Python and Regular Expressions

Thu Apr 8 06:13:00 EDT 2010

On Wed, 07 Apr 2010 18:25:36 -0700, Patrick Maupin wrote:

>> Regular expressions != Parsers
> 
> True, but lots of parsers *use* regular expressions in their
> tokenizers.  In fact, if you have a pure Python parser, you can often
> get huge performance gains by rearranging your code slightly so that
> you can use regular expressions in your tokenizer, because that
> effectively gives you access to a fast, specialized C library that is
> built into practically every Python interpreter on the planet.

Unfortunately, a typical regexp library (including Python's) doesn't allow
you to match against a set of regexps, returning the index of which one
matched. Which is what you really want for a tokeniser.

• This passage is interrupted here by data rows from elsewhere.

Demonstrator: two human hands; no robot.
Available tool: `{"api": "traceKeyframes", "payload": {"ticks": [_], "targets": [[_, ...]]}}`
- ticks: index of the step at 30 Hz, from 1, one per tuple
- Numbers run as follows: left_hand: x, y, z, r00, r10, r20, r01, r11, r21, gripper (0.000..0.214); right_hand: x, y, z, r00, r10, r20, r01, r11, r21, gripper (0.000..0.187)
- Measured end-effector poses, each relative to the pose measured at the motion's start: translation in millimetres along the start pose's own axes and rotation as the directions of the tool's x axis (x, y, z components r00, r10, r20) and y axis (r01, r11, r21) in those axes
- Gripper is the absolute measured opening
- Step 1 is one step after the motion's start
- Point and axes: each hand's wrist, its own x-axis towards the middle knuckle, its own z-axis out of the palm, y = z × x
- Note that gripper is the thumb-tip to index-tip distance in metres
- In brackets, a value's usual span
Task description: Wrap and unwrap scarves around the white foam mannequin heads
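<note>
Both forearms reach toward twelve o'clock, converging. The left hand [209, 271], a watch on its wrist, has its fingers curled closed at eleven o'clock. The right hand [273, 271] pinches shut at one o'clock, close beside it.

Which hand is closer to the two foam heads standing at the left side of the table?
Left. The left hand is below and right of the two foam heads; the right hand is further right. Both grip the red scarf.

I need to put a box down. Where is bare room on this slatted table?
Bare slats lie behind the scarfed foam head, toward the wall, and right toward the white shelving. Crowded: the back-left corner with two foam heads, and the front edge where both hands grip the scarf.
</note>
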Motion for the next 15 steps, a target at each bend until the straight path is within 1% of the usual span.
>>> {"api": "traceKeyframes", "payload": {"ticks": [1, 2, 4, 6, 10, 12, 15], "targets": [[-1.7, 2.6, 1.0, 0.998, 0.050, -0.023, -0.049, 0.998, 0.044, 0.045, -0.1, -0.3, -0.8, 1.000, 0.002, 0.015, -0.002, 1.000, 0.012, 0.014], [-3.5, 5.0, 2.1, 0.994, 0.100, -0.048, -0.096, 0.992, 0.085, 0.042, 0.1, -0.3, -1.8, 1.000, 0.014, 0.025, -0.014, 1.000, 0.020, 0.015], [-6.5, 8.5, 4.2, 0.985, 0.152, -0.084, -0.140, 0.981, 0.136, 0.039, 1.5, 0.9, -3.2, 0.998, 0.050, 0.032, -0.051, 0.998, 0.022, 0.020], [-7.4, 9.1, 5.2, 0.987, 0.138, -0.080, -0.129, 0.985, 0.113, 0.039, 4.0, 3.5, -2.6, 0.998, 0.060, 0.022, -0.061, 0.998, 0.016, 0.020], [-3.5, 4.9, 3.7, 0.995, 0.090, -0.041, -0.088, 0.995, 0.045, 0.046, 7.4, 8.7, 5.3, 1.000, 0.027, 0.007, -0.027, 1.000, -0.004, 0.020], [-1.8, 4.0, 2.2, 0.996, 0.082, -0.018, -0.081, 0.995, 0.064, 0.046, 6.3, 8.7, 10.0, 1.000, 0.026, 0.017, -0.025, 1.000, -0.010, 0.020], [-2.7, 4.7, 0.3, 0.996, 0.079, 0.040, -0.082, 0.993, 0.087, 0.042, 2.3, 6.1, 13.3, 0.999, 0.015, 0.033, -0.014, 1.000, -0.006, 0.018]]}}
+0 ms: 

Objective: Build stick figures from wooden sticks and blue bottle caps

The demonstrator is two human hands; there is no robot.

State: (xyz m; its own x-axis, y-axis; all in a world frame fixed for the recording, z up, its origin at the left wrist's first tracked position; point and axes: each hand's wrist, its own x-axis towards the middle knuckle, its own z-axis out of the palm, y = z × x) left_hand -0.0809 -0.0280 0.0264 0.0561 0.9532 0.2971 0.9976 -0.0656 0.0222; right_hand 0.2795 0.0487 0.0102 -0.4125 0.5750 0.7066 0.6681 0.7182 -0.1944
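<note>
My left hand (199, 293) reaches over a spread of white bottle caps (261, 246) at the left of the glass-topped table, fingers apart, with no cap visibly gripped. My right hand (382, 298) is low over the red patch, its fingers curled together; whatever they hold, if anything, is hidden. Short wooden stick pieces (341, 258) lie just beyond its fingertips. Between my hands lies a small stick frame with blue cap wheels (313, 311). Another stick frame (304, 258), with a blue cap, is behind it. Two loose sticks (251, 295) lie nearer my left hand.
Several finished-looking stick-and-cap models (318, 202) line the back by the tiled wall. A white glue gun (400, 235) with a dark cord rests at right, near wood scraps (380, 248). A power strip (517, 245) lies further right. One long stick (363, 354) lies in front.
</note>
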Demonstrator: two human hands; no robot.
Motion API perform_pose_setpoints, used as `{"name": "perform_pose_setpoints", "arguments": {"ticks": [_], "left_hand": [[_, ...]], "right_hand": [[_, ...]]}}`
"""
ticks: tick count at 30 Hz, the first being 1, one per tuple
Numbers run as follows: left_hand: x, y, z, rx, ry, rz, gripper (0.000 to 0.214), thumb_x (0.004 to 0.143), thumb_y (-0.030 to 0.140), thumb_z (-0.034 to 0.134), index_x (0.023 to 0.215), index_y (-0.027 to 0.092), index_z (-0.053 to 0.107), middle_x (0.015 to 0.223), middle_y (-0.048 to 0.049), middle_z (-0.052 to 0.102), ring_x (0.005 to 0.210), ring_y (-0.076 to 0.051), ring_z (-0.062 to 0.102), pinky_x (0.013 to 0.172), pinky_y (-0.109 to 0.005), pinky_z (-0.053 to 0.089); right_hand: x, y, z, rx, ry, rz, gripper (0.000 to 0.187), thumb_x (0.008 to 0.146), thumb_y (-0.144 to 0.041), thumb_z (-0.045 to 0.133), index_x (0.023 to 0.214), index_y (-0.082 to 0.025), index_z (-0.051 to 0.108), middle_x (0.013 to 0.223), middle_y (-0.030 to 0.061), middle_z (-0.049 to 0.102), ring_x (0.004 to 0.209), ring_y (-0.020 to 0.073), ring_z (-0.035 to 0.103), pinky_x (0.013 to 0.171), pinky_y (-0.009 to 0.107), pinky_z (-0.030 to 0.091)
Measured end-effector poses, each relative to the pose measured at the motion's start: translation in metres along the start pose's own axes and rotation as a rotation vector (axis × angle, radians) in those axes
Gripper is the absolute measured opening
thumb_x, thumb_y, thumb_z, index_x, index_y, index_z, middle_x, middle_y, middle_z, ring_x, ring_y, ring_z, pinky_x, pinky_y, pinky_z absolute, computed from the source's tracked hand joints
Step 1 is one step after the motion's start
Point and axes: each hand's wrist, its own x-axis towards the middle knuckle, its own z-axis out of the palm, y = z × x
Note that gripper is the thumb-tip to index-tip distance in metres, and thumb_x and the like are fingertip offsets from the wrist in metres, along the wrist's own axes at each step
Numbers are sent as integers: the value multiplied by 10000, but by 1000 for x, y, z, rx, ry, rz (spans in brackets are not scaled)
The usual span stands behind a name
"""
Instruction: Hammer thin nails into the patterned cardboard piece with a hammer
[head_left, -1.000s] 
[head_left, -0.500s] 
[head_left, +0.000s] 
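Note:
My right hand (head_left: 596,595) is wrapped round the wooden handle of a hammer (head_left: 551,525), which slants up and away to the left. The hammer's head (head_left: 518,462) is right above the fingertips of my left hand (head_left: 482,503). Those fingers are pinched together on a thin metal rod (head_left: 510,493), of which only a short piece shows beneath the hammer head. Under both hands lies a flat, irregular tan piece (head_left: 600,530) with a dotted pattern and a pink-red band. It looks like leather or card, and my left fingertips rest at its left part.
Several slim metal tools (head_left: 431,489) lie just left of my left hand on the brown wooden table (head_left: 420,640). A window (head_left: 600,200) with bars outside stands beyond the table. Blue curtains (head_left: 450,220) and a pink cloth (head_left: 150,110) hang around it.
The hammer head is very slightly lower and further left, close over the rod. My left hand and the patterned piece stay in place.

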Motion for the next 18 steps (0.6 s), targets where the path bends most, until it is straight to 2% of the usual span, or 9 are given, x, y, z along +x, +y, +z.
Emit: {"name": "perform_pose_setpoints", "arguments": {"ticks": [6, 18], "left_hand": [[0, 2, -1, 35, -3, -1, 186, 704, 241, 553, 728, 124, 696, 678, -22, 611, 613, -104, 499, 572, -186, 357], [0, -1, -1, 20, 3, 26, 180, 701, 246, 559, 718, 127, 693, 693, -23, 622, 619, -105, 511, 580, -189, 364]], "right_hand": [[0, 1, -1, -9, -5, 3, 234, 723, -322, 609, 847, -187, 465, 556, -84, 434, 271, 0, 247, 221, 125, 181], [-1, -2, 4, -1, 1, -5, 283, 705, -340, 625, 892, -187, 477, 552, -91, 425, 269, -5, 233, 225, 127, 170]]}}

>> Every time someone tries to parse nested structures using regular
>> expressions, Jamie Zawinski kills a puppy.
> 
> And yet, if you are parsing stuff in Python, and your parser doesn't
> use some specialized C code for tokenization (which will probably be
> regular expressions unless you are using mxtexttools or some other
> specialized C tokenizer code), your nested structure parser will be
> dog slow.

The point is that you *cannot* match arbitrarily-nested expressions using
regexps. You could, in theory, write a regexp which will match any valid
syntax up to N levels of nesting, for any finite N. But in practice, the
regexp is going to look horrible (and is probably going to be quite
inefficient if the regexp library uses backtracking rather than a DFA).

Even tokenising with Python's regexp interface is inefficient if the
number of token types is large, as you have to test against each regexp
sequentially.

Ultimately, if you want an efficient parser, you need something with a C
component, e.g. Plex.